> HOW TO COMPLETE THIS TASK
What the task requires is an exact printout of the listing below, pictures excluded.

> GIVEN INFORMATION
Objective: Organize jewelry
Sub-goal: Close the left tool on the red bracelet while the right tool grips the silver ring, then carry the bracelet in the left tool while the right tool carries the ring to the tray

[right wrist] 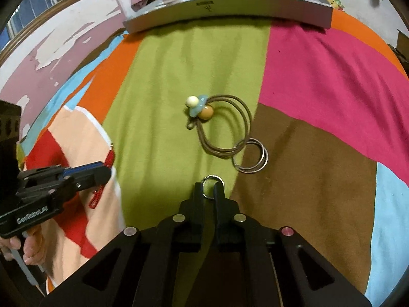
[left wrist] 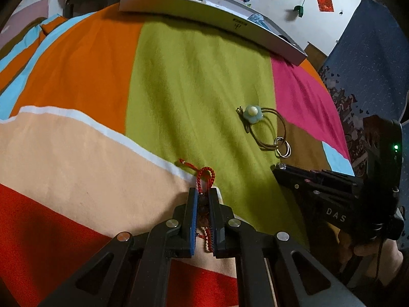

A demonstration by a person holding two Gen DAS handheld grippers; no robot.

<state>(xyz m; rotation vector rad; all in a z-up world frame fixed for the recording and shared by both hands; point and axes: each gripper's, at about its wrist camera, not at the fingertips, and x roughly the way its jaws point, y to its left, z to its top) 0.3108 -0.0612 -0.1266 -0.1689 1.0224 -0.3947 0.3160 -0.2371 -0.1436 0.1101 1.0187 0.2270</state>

> THE ANSWER
Objective: Organize jewelry
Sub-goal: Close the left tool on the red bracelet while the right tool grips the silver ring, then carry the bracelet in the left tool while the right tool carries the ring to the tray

[right wrist] 
[left wrist] 

A demonstration by a person holding two Gen DAS handheld grippers; no robot.

<state>(xyz m; rotation vector rad; all in a z-up world frame fixed for the recording and shared by both hands; point and axes: each gripper's, at about its wrist camera, not at the fingertips, and x roughly the way its jaws point, y to its left, z to its top) 0.3108 -0.0612 -0.1266 -0.1689 1.0224 -0.3947 0.3160 -0.2371 -0.1436 0.1101 1.0187 0.2270</state>

Nothing remains to be done, and the exercise is complete.